[Work required]: With the line containing "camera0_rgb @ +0" as the final line, restate exactly every line of the data below from the first one onward, and copy no pictures.

-- Extracted information follows --

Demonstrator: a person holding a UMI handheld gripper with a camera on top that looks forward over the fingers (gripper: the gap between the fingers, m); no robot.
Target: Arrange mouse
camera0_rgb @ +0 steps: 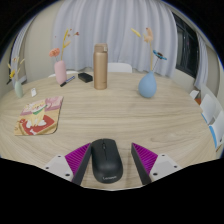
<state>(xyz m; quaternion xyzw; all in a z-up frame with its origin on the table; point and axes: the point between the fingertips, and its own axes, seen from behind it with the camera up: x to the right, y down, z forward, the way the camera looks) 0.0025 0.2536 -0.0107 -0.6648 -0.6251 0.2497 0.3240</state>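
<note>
The gripper point(108, 166) stands wide, a black computer mouse point(107, 161) resting on the wooden table point(120, 115) between its fingers — likely the grasping step — next, closing squarely on its sides.

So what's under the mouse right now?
The mouse lies on the wooden table, between the open claw fingers. The tabletop directly beneath it is covered, so anything there can't be seen.

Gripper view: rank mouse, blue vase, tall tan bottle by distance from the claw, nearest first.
1. Mouse: between the fingers of the open claw, resting on the table, gaps at either side.
2. Blue vase: beyond the fingers, to the right.
3. Tall tan bottle: farther back, near the curtain, slightly left of centre.
</note>
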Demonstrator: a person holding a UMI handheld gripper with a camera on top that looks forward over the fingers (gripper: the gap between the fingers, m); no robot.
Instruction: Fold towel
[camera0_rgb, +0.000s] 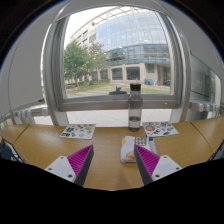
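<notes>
Towel out of view, fingers (78, 160) apart over table (105, 146), bottle (135, 105) beyond, labels unreadable

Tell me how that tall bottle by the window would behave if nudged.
The bottle stands upright, tall and narrow, so a push near its dark cap would likely tip it. Its rounded body would probably roll on the table afterwards. The gripper is open, well short of it.

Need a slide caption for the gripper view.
Open hand-held gripper hovering over wooden table, bottle by window beyond; no towel in view.
</notes>
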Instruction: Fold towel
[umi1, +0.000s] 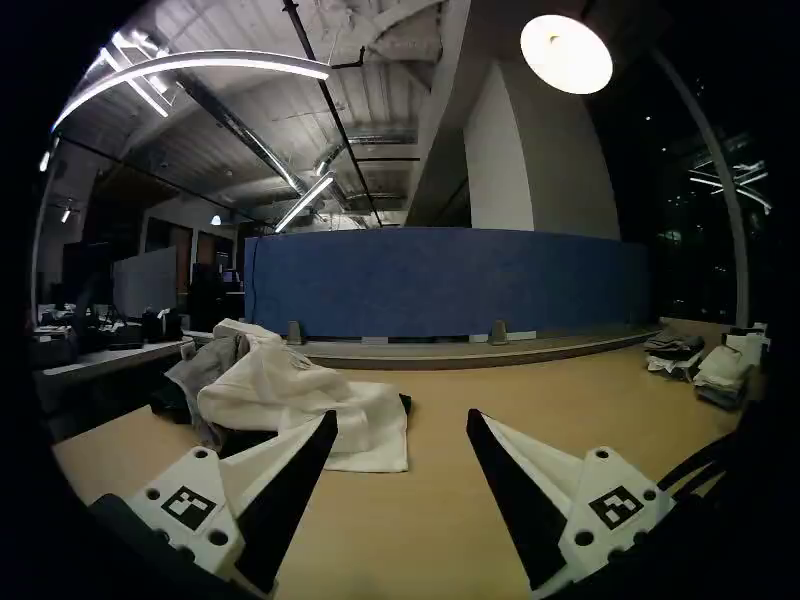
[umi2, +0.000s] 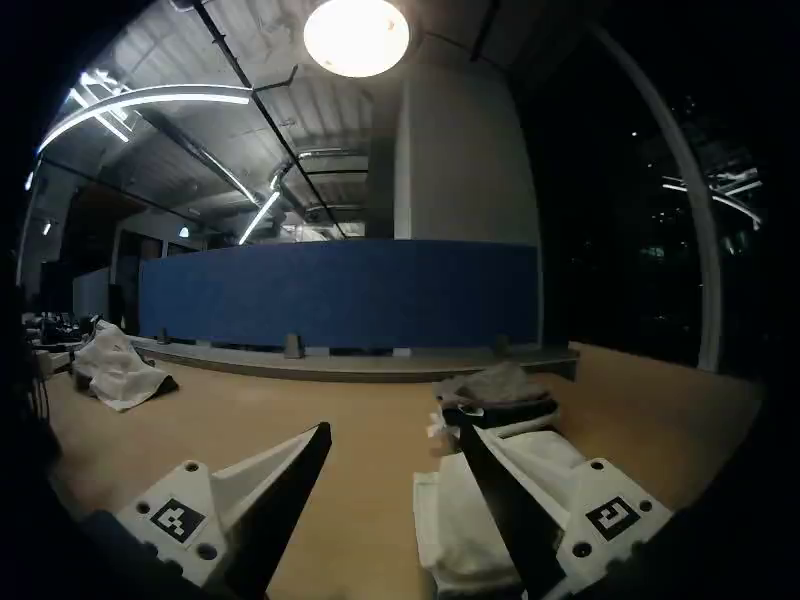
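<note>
Item, the work surface: a wooden table (umi1: 580, 395) backed by a blue partition (umi1: 440, 285), with a round lamp (umi1: 565, 52) overhead. Item, the left gripper (umi1: 400, 414): fingers apart, nothing between them, held low over bare wood and aimed just right of the heap of towels (umi1: 250, 385). Item, the heap: crumpled, unfolded, with a white towel (umi1: 340, 420) on top whose lower edge lies flat on the table near the left finger. Item, the right gripper (umi2: 393, 426): fingers apart and holding nothing, poised beside a folded white towel (umi2: 445, 520) that lies under its right finger, with a pile of folded grey and dark towels (umi2: 495, 390) just behind. From there the heap (umi2: 115, 370) sits well apart, far to the left. We judge the step in hand to be fetching the next towel from the heap. To do it well, we would take the top white towel alone, pinching one corner of the flat edge with the left gripper, then lift gently so the cloths beneath stay put. We would bring the right gripper across to the neighbouring corner before spreading it flat on the bare wood.
</note>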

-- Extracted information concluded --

[Expected output]:
Demonstrator: a person holding a UMI handheld gripper with a camera on top that looks forward over the fingers (gripper: the gap between the fingers, m); no robot.
Target: Arrange mouse
camera0_rgb @ +0 steps: 

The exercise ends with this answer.